Segment Start: Study material

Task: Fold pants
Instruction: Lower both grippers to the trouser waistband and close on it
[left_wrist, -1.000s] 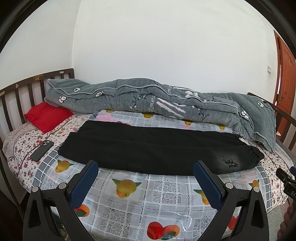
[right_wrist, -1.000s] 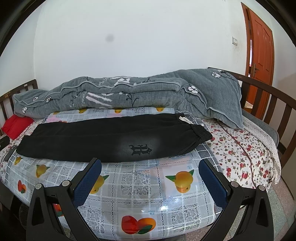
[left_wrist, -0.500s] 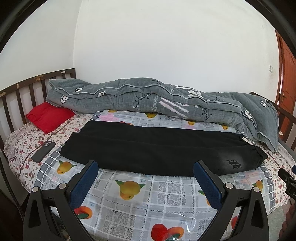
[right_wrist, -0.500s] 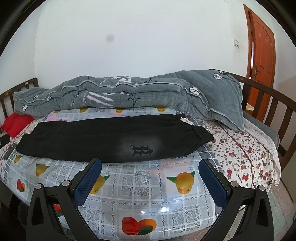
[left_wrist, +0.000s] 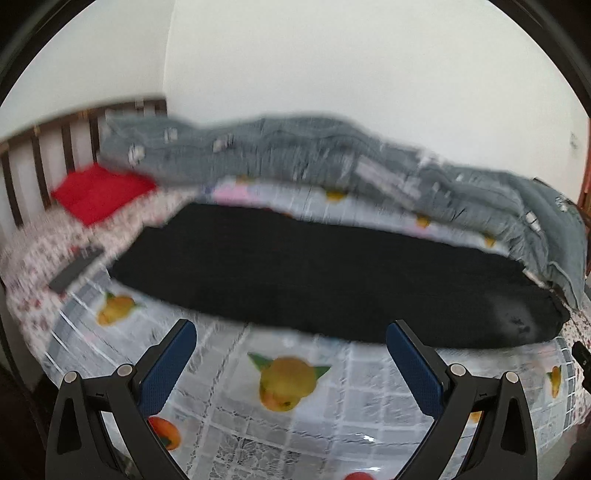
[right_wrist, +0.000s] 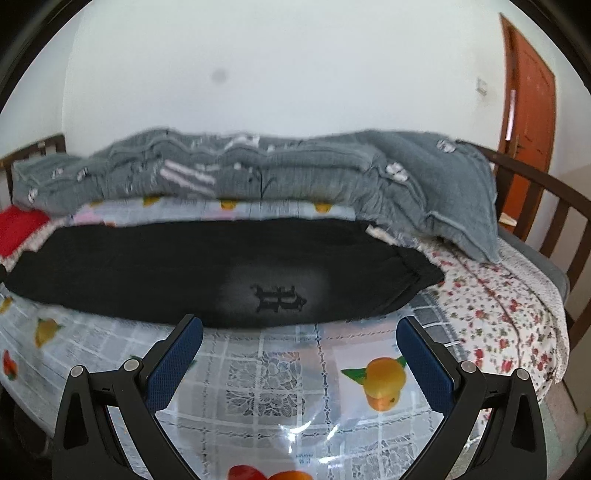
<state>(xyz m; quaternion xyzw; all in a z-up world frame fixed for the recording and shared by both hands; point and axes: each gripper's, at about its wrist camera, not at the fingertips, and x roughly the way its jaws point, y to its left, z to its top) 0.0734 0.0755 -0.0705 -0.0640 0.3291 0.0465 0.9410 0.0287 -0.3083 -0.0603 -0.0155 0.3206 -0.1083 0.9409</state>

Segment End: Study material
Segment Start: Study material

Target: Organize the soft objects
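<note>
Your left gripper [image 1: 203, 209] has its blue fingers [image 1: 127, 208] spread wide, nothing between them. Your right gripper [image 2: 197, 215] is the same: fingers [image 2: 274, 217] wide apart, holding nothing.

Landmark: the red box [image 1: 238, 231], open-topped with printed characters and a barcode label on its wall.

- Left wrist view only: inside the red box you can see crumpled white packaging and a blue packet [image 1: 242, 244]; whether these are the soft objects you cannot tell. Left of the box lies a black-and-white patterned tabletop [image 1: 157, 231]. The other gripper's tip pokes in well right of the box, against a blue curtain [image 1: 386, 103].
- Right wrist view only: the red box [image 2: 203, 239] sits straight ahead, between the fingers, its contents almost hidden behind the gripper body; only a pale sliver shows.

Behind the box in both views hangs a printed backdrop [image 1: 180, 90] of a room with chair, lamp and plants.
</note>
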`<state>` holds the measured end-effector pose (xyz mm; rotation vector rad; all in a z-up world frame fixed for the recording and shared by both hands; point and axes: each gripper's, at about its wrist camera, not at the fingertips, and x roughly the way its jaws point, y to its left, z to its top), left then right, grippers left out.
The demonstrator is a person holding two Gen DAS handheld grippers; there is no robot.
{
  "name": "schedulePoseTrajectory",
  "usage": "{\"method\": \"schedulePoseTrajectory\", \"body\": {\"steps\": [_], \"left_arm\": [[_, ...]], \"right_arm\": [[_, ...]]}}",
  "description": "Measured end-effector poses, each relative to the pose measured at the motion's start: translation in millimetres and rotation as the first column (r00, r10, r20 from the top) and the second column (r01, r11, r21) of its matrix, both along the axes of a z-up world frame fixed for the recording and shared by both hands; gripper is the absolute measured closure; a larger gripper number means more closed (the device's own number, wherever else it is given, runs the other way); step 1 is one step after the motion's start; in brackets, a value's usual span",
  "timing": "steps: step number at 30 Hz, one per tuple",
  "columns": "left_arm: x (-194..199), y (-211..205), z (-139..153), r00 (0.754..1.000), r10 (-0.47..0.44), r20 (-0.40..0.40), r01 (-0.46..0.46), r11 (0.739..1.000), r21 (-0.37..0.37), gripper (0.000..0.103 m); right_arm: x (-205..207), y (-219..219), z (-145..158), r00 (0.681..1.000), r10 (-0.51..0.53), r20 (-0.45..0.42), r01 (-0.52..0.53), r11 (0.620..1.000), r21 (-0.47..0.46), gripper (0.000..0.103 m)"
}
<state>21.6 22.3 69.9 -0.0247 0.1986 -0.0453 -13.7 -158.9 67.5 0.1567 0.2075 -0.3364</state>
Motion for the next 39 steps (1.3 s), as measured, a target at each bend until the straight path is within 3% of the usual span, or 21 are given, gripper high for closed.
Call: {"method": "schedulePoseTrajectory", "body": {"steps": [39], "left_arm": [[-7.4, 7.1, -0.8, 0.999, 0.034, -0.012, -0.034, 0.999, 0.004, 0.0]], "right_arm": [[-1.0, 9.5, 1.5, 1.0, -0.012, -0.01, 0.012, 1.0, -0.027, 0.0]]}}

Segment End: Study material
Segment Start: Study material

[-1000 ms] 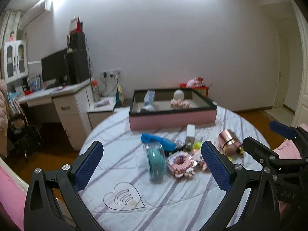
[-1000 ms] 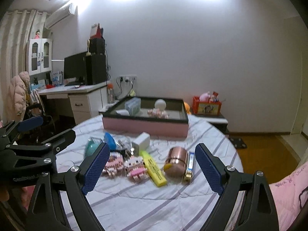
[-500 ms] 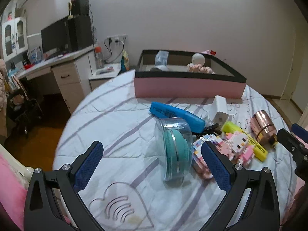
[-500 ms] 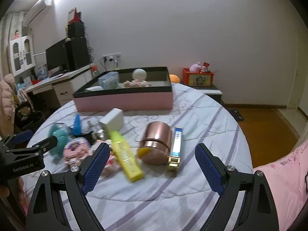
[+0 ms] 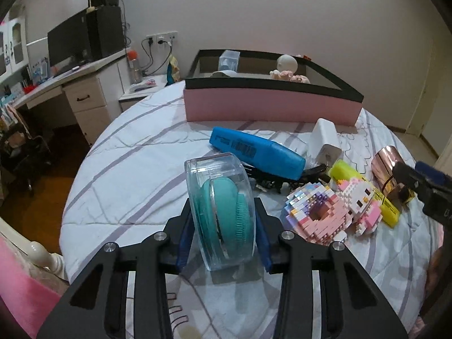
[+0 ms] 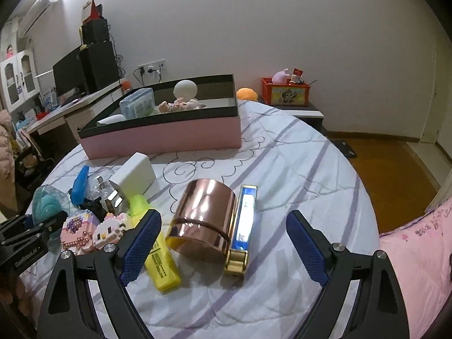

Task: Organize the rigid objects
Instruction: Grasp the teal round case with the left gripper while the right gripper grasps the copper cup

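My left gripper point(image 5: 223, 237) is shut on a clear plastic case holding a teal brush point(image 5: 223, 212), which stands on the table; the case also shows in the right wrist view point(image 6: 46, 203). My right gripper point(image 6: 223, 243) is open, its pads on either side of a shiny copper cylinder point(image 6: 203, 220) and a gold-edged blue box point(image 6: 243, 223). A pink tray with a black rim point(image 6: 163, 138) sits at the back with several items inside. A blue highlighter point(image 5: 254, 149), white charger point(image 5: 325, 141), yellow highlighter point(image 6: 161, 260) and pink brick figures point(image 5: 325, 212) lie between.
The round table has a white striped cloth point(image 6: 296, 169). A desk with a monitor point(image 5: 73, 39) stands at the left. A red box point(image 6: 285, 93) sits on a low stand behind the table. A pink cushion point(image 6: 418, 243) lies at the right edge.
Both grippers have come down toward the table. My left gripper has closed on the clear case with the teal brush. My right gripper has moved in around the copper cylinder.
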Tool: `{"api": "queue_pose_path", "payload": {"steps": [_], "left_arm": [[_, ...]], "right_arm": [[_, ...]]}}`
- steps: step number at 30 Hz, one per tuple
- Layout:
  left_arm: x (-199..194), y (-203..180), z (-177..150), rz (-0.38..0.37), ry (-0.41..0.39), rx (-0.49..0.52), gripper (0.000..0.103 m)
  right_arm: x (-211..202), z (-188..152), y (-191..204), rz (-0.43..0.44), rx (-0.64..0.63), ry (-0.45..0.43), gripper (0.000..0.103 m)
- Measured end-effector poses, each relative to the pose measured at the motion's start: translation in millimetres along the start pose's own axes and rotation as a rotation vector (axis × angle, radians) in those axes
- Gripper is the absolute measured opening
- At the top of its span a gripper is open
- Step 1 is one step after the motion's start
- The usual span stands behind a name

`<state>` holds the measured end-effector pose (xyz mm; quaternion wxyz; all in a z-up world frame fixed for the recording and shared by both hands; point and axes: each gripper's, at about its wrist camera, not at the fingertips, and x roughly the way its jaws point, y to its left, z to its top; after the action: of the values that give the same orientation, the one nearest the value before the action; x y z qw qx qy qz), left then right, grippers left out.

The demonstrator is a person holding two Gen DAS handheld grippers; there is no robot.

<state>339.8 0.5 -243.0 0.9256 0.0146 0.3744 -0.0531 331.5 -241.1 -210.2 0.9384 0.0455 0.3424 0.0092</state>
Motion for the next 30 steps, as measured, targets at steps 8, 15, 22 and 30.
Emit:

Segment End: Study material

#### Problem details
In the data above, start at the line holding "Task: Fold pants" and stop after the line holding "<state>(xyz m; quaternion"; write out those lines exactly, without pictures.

#### Written reply
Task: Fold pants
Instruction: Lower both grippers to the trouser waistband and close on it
[left_wrist, -1.000s] 
[right_wrist, -1.000s] 
[left_wrist, -0.500s] 
[right_wrist, -0.500s] 
[left_wrist, +0.000s] 
[right_wrist, +0.000s] 
<state>(xyz m; quaternion xyzw; all in a z-up world frame fixed for the recording and shared by both hands; point and axes: each gripper's, at about its wrist camera, not at the fingertips, and x roughly the way its jaws point, y to its left, z to its top) 0.0734 0.0755 -0.0705 -0.0640 0.3291 0.0465 0.9410 0.0287 -0.3083 -0.0603 -0.0155 0.3206 -0.1083 0.9409</state>

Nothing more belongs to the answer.